Sean Dague sean at dague.net
Fri Sep 19 15:18:21 UTC 2014


On 09/19/2014 09:58 AM, Sylvain Bauza wrote:
<snip>
>> == Keeping New Bugs at close to 0 ==
>>
>> After driving the bugs in the New state down to zero last week, I found
>> it's actually pretty easy to keep it at 0.
>>
>> We get 10 - 20 new bugs a day in Nova (during a weekday). Of those ~20%
>> aren't actually a bug, and can be closed immediately. ~30% look like a
>> bug, but don't have anywhere near enough information in them, and
>> flipping them to incomplete with questions quickly means we have a real
>> chance of getting the right info. ~10% are fixable in < 30 minutes worth
>> of work. And the rest are real bugs, that seem to have enough to dive
>> into it, and can be triaged into Confirmed, set a priority, and add the
>> appropriate tags for the area.
>>
>> But, more importantly, this means we can filter bug quality on the way
>> in. And we can also encourage bug reporters that are giving us good
>> stuff, or even easy stuff, as we respond quickly.
>>
>> Recommendation #1: we adopt a 0 new bugs policy to keep this from
>> getting away from us in the future.
> 
> Agreed, provided we can review all the new bugs each week.

So I actually don't think this works if it's a weekly thing. Keeping new
bugs at 0 really has to be daily because the response to bug reports
sets up the expected cadence with the reporter. If you flip back new
bugs in < 6 or 8 hrs, there is a decent chance they are still on their
same work shift, and the context is still in their head (or even the
situation is still existing).

Once you pass 24hrs the chance of that goes way down. And,
realistically, I've found that when I open the bug tracker in the
morning and there are 5 bugs, that's totally doable over the first cup
of coffee. Poking the bug tracker a couple more times during the day is
all that's needed to keep it there.

>> == Our worse bug reporters are often core reviewers ==
>>
>> I'm going to pick on Dan Prince here, mostly because I have a recent
>> concrete example, however in triaging the bug queue much of the core
>> team is to blame (including myself).
>>
>> https://bugs.launchpad.net/nova/+bug/1368773 is a terrible bug.

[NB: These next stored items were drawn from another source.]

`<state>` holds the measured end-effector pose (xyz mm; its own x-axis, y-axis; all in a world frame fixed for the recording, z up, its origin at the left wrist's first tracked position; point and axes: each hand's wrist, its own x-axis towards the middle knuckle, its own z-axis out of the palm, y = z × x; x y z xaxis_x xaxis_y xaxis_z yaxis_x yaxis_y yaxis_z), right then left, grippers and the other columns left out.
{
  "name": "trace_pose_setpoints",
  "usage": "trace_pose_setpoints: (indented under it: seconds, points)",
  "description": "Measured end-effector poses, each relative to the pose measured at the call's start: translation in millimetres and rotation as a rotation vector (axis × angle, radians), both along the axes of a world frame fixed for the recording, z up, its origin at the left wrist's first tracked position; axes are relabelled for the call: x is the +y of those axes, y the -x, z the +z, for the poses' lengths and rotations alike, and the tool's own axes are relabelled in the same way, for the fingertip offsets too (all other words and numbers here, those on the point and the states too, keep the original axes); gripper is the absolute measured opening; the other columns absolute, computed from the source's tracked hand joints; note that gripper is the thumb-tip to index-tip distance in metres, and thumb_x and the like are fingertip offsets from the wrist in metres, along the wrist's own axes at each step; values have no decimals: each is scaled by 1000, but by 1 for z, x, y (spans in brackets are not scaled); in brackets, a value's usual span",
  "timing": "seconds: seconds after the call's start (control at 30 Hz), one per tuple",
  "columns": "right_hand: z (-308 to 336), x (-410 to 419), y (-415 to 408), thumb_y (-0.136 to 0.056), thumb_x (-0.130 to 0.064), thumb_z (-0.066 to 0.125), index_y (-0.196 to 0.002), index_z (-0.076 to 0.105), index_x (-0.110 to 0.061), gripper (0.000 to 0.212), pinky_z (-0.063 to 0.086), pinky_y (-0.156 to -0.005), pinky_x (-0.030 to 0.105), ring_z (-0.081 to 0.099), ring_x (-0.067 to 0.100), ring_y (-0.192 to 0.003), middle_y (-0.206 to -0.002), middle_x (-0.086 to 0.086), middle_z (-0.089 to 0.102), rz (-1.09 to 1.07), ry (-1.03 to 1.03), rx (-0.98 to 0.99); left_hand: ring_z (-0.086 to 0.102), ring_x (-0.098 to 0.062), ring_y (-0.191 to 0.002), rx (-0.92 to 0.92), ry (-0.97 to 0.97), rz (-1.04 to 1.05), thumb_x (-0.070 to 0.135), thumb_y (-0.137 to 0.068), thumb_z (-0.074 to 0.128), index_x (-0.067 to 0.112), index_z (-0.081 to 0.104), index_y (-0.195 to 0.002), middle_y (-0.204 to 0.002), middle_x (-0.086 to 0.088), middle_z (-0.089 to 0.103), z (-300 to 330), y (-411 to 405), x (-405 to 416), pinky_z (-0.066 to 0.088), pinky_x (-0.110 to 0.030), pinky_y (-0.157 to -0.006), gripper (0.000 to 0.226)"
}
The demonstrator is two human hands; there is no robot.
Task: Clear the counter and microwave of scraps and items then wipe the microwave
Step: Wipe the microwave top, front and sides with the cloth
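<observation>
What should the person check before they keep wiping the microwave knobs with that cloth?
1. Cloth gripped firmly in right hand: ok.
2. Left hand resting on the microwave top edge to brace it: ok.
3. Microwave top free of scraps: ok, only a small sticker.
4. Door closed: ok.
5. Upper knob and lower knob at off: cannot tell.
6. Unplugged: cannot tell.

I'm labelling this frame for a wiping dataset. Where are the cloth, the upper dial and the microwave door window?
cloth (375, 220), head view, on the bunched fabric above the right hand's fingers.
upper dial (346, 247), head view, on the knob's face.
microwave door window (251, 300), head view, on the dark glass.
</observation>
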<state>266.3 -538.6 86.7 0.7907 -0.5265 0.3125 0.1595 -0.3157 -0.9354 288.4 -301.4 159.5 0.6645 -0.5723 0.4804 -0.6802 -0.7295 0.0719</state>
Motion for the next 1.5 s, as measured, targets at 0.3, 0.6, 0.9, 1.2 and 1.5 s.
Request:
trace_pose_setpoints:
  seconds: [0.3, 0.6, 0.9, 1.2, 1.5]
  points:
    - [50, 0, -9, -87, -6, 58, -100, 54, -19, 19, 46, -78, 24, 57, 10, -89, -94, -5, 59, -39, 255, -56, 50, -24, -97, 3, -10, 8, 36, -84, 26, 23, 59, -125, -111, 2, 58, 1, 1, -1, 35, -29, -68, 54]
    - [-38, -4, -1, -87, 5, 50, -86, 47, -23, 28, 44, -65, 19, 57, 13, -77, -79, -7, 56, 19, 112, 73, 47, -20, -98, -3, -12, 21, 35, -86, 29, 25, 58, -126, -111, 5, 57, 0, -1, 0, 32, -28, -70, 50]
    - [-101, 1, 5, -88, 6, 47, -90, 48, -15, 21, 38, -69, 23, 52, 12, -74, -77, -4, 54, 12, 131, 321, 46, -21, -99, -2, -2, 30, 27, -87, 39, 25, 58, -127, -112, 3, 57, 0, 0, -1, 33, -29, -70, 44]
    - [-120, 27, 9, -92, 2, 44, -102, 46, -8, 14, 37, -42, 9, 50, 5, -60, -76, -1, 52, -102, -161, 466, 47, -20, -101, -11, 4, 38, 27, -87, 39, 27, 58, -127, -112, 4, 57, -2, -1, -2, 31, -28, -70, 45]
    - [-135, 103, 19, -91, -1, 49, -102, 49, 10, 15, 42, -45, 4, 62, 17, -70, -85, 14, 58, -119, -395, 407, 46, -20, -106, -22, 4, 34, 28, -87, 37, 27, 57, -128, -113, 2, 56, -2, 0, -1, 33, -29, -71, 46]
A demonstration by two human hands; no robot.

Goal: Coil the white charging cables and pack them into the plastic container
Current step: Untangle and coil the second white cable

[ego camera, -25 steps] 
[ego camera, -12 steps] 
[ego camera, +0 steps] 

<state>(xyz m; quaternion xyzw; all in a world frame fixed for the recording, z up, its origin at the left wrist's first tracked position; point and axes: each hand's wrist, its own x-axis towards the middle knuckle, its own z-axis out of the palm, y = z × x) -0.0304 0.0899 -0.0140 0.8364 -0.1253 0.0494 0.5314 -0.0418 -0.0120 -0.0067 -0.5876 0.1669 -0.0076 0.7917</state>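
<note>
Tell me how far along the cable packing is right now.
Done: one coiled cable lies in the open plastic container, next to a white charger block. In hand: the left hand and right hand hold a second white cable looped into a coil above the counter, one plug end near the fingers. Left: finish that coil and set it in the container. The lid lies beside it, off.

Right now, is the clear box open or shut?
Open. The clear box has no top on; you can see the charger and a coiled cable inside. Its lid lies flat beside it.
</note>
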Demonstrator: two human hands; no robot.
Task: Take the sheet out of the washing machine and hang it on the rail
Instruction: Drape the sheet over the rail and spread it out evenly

Also, it
>> was set incomplete and no response. I'm almost 100% sure it's a dupe of
>> the multiprocess bug we've been tracking down but it's so terse that you
>> can't get to the bottom of it.
>>
>> There were a ton of 2012 nova bugs that were basically "post it notes".
>> Oh, "we should refactor this function". Full stop. While those are fine
>> for personal tracking, their value goes to zero probably 3 months after
>> they are files, especially if the reporter stops working on the issue at
>> hand. Nova has plenty of "wouldn't it be great if we... " ideas. I'm not
>> convinced using bugs for those is useful unless we go and close them out
>> aggressively if they stall.
>>
>> Also, if Nova core can't file a good bug, it's hard to set the example
>> for others in our community.
>>
>> Recommendation #2: hey, Nova core, lets be better about filing the kinds
>> of bugs we want to see! mkay!
>>
>> Recommendation #3: Let's create a tag for "personal work items" or
>> something for these class of TODOs people are leaving themselves that
>> make them a ton easier to cull later when they stall and no one else has
>> enough context to pick them up.
> 
> I would propose to set their importance as "Wishlist" then. I would
> leave the tags for setting which components are impacted.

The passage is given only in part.